Gestion de la douleur liée à la lithiase rénale avec Dilaudid (hydromorphone)
Les AINS (anti-inflammatoires non stéroïdiens) comme le diclofénac, l'ibuprofène ou le métamizole doivent être le traitement de première ligne pour la colique néphrétique, et non le Dilaudid (hydromorphone), car ils offrent un soulagement de la douleur supérieur ou équivalent avec moins d'effets secondaires. 1, 2
Approche algorithmique pour la douleur de lithiase
Première ligne : AINS
- Les AINS sont supérieurs aux opioïdes pour la douleur de lithiase rénale avec moins de besoins en analgésie de secours (NNT 11) et moins de vomissements (NNT 5) 2
- Le diclofénac, l'ibuprofène ou le métamizole doivent être administrés en premier 1
- Les AINS réduisent le tonus musculaire lisse urétéral et le spasme urétéral, traitant ainsi la cause de la douleur 1
- Attention : Utiliser la dose efficace la plus faible en raison des risques cardiovasculaires et gastro-intestinaux, particulièrement chez les patients âgés ou avec insuffisance rénale 1
Deuxième ligne : Opioïdes (si AINS contre-indiqués ou insuffisants)

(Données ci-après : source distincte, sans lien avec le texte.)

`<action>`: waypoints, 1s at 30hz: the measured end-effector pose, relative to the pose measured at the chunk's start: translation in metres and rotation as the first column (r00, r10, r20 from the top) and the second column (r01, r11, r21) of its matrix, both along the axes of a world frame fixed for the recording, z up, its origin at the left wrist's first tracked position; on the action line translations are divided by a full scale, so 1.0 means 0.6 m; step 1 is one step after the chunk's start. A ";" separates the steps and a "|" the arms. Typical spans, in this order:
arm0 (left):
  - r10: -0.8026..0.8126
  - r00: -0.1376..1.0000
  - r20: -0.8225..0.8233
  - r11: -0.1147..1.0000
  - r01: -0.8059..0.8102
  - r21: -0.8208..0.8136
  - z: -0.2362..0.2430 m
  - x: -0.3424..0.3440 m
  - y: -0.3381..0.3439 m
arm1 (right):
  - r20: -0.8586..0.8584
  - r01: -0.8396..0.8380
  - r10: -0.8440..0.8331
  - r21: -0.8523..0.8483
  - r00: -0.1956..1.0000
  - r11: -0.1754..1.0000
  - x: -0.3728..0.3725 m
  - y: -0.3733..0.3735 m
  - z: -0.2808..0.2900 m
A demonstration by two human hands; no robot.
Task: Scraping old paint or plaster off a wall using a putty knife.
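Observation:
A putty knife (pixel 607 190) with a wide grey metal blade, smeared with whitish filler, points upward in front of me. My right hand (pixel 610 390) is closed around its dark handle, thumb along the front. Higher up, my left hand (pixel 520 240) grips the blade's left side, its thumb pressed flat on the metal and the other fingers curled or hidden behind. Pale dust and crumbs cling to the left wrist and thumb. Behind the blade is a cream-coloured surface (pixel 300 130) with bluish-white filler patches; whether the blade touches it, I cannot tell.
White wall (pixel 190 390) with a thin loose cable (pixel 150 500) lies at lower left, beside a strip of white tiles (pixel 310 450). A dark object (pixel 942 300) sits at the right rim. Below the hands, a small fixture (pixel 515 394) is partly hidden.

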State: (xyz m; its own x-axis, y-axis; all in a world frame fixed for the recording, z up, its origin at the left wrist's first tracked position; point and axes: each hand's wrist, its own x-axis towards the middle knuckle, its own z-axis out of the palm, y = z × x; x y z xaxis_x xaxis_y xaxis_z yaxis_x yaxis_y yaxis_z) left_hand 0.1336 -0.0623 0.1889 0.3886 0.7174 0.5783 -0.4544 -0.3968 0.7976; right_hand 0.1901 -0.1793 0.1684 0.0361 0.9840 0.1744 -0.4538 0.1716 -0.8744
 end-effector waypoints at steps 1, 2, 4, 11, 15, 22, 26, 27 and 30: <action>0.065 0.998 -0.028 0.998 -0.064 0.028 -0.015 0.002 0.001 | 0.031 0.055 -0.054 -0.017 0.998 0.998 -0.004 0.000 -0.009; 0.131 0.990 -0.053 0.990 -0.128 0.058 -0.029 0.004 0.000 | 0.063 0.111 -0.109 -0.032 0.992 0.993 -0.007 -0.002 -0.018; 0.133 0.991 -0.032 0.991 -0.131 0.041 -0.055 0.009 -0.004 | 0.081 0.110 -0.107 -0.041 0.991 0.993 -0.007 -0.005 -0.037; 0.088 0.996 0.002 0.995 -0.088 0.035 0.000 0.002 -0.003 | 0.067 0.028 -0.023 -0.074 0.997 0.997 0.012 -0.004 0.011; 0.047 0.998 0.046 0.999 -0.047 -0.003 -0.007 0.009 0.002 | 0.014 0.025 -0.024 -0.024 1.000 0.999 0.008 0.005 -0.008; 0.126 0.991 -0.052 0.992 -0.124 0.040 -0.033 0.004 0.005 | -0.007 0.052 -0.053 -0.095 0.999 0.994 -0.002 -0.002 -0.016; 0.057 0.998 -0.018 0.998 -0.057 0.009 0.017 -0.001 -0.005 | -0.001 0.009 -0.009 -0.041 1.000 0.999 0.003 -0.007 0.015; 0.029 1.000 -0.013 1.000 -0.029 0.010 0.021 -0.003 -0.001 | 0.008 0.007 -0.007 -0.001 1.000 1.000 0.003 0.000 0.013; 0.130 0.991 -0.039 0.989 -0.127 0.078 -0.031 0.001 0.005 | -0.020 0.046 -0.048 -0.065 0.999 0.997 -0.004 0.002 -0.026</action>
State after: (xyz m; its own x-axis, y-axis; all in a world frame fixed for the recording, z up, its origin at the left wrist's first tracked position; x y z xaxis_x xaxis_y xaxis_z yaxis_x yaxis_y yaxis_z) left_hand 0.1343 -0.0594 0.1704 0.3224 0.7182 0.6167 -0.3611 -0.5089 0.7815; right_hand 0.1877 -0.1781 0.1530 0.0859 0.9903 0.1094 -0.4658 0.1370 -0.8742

Si un opioïde est nécessaire, l'hydromorphone (Dilaudid) est un choix approprié mais pas optimal :
Avantages de l'hydromorphone
- Début d'action plus rapide que la morphine 1
- Comparable ou potentiellement supérieur à la morphine (0,015 mg/kg IV hydromorphone vs 0,1 mg/kg IV morphine) 1
- Moins de risque d'accumulation toxique et d'hypoventilation comparé à la morphine 1
- Les médecins sont plus susceptibles de donner une dose adéquate (1,5 mg hydromorphone vs 10 mg morphine) en raison de la puissance supérieure 1
Posologie du Dilaudid selon la monographie FDA
- Voie intraveineuse : 0,2 à 1 mg toutes les 2 à 3 heures, administré lentement sur au moins 2 à 3 minutes 3
- Voie intramusculaire/sous-cutanée : 1 à 2 mg toutes les 2 à 3 heures 3
- Insuffisance rénale : Débuter avec un quart à la moitié de la dose habituelle 3
- Insuffisance hépatique : Débuter avec un quart à la moitié de la dose habituelle 3
Inconvénients des opioïdes (incluant l'hydromorphone)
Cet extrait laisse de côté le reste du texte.